Give every line of the data again, exactly as it is written.
__________________________________________________
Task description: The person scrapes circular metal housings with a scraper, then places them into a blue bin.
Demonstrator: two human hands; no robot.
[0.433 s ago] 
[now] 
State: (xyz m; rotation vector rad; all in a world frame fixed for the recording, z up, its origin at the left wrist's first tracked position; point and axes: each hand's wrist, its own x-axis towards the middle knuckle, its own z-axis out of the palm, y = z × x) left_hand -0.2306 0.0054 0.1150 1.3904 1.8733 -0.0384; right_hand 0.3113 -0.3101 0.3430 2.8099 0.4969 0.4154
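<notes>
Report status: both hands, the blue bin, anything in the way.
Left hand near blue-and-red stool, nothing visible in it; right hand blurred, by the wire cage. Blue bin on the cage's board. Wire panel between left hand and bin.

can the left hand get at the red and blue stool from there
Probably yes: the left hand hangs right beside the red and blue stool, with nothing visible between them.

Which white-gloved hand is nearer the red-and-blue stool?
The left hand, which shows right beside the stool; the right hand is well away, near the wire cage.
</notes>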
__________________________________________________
** Problem solution **
Task description: The person scrapes circular metal housings with a scraper, then places them into a blue bin.
Demonstrator: two human hands; no robot.
[0.433 s ago] 
[now] 
State: (xyz m; rotation vector rad; all in a world frame fixed for the recording, z up, its origin at the left wrist's first tracked position; point and axes: each hand's wrist, its own x-axis towards the middle knuckle, its own z-axis out of the palm, y = z × x) left_hand -0.2306 0.0054 0.1150 1.3904 1.8733 -0.0384; right_hand 0.3113 -0.3101 0.3430 2.8099 0.4969 0.4154
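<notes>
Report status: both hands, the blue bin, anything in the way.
Left hand near blue-and-red stool, nothing visible in it; right hand blurred, by the wire cage. Blue bin on the cage's board. Wire panel between left hand and bin.

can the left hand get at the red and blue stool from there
Probably yes: the left hand hangs right beside the red and blue stool, with nothing visible between them.

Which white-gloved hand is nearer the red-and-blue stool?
The left hand, which shows right beside the stool; the right hand is well away, near the wire cage.
</notes>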

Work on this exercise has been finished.